# Brief:
From the entries below, retype only the lines from the one with "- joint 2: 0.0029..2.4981" through the one with "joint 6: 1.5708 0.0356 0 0", exactly as written.

[Saved data entries]
--

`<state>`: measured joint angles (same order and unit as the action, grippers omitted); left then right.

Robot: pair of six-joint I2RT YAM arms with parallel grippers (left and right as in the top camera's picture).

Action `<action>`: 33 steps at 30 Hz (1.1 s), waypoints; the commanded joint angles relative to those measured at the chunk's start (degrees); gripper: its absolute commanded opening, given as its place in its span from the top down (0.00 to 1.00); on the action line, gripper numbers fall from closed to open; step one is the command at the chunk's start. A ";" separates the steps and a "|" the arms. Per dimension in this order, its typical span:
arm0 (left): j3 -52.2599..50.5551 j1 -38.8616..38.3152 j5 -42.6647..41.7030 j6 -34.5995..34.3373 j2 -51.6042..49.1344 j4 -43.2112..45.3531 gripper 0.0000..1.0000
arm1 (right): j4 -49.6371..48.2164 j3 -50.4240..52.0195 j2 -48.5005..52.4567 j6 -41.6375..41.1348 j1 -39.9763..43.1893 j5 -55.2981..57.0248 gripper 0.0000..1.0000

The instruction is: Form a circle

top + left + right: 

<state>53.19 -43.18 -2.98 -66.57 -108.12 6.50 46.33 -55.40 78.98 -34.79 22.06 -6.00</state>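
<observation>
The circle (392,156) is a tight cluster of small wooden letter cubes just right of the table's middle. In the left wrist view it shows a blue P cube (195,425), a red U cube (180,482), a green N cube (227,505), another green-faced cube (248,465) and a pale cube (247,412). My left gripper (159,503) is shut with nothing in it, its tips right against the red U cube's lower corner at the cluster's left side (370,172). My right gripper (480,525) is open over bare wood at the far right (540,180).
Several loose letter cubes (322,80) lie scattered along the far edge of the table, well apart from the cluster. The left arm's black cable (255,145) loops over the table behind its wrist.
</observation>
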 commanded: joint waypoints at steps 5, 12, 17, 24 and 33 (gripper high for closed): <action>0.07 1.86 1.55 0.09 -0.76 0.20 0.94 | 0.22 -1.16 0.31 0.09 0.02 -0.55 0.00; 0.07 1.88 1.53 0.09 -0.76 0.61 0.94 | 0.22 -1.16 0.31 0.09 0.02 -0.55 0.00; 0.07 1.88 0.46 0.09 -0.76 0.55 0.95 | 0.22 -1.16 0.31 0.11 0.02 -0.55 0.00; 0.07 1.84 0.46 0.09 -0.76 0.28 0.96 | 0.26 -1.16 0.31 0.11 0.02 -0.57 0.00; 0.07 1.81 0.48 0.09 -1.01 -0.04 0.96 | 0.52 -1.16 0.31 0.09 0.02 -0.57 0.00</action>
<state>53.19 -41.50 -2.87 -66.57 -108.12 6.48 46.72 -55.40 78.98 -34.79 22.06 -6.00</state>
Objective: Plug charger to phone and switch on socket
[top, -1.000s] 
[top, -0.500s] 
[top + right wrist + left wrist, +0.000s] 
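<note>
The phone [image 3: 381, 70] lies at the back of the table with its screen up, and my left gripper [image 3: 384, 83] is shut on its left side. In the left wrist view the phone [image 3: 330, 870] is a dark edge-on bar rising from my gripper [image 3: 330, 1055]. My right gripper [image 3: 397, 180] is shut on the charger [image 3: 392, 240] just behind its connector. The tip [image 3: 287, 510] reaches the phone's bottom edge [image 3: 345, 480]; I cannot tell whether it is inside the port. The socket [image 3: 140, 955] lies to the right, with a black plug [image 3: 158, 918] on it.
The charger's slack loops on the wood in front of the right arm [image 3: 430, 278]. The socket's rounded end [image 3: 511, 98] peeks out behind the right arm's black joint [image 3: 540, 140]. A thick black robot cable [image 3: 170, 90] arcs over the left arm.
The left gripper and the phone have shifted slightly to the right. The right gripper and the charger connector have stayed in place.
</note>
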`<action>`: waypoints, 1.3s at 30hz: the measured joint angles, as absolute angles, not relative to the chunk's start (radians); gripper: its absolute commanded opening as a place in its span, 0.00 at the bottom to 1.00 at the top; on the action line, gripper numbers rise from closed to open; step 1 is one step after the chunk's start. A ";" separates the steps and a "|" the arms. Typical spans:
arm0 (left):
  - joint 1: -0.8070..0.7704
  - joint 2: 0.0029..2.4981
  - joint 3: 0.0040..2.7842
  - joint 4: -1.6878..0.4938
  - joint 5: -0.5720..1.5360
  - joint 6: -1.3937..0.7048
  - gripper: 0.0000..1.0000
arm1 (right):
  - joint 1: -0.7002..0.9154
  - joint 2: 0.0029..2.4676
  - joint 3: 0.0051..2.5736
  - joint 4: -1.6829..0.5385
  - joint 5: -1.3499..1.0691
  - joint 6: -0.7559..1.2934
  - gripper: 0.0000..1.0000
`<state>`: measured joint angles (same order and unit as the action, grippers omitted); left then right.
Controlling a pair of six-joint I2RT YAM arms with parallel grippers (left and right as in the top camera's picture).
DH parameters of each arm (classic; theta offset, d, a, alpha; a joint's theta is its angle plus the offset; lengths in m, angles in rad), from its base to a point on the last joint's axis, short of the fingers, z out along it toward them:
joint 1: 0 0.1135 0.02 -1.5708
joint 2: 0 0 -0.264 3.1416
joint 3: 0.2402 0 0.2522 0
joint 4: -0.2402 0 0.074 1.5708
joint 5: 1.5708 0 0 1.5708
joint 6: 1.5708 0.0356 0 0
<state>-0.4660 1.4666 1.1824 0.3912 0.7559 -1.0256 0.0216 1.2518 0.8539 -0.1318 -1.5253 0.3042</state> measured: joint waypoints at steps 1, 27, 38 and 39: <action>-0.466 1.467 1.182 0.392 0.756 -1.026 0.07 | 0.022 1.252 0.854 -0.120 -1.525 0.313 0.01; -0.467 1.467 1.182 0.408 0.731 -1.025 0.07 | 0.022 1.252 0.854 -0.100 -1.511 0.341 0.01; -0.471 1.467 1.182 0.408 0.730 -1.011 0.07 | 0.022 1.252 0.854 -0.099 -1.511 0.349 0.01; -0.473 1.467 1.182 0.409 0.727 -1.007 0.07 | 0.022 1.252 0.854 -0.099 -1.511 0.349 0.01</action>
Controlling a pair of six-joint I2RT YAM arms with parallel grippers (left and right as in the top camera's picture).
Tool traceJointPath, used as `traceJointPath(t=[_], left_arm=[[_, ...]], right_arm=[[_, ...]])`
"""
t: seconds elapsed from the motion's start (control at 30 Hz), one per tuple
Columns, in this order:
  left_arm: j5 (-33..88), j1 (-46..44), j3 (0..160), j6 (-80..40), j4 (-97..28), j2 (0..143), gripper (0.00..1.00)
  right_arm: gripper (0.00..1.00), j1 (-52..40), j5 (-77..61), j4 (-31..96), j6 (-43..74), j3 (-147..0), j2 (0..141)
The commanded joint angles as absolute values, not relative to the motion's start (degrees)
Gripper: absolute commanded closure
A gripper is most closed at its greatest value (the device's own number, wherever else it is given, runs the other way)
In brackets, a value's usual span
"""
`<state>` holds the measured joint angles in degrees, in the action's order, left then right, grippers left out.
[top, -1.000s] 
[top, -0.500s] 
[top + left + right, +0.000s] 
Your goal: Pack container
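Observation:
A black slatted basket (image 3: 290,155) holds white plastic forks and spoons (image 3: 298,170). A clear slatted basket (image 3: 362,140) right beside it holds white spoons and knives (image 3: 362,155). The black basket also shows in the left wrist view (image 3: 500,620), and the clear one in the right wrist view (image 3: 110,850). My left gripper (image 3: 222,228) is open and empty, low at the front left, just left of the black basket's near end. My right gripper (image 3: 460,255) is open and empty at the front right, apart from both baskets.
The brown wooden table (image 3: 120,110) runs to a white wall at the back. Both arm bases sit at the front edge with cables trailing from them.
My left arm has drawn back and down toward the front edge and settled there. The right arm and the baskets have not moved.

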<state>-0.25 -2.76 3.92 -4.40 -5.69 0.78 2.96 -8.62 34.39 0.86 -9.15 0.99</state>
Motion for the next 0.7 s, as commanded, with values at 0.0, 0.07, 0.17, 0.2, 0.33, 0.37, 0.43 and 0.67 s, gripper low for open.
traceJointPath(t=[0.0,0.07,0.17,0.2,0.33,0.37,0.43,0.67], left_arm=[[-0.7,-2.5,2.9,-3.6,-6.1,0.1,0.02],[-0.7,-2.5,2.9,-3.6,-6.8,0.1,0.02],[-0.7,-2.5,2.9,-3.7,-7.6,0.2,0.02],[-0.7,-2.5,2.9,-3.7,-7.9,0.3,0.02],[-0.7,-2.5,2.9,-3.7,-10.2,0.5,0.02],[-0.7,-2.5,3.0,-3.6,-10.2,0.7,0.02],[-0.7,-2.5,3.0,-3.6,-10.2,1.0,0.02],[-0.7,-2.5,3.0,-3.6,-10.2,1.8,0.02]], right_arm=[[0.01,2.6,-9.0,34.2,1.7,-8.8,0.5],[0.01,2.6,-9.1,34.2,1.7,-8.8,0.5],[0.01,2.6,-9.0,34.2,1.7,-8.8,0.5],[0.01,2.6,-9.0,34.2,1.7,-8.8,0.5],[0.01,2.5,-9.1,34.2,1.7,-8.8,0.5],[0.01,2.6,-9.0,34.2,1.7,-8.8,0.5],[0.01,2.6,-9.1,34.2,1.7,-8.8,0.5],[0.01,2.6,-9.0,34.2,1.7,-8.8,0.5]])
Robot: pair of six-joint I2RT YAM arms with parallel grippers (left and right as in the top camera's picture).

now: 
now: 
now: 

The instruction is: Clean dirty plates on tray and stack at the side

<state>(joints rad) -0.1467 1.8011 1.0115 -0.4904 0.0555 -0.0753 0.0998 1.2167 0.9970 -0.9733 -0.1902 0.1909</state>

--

# Exercise response:
  - joint 2: 0.0029..2.4981
  - joint 3: 0.0040..2.7842
  - joint 4: -1.6878..0.4938
  - joint 5: -0.5720..1.5360
  - joint 6: -1.3937..0.7048
  - gripper: 0.0000..1.0000
arm1 (right):
  - joint 1: -0.7002..0.9154
  - joint 2: 0.0029..2.4676
  - joint 3: 0.0051..2.5736
  - joint 4: -1.6829..0.5385
  - joint 5: -1.3499..1.0691
  - joint 6: -0.7559..1.2934
  - gripper: 0.0000..1.0000
`<state>`: measured joint angles (same order and unit as the action, grippers omitted); left then right.
Controlling a pair of six-joint I2RT YAM arms with parallel grippers (left and right as in the top camera's picture).
DH parameters of each arm (classic; theta offset, d, a, alpha; a joint's theta is its angle plus the offset; lengths in m, angles in rad), from its base to a point on the last joint's axis, short of the fingers, z out along it toward them:
joint 1: 0 0.1135 0.02 -1.5708
joint 2: 0 0 -0.264 3.1416
joint 3: 0.2402 0 0.2522 0
joint 4: -0.2402 0 0.074 1.5708
joint 5: 1.5708 0 0 1.5708
joint 6: 1.5708 0.0356 0 0

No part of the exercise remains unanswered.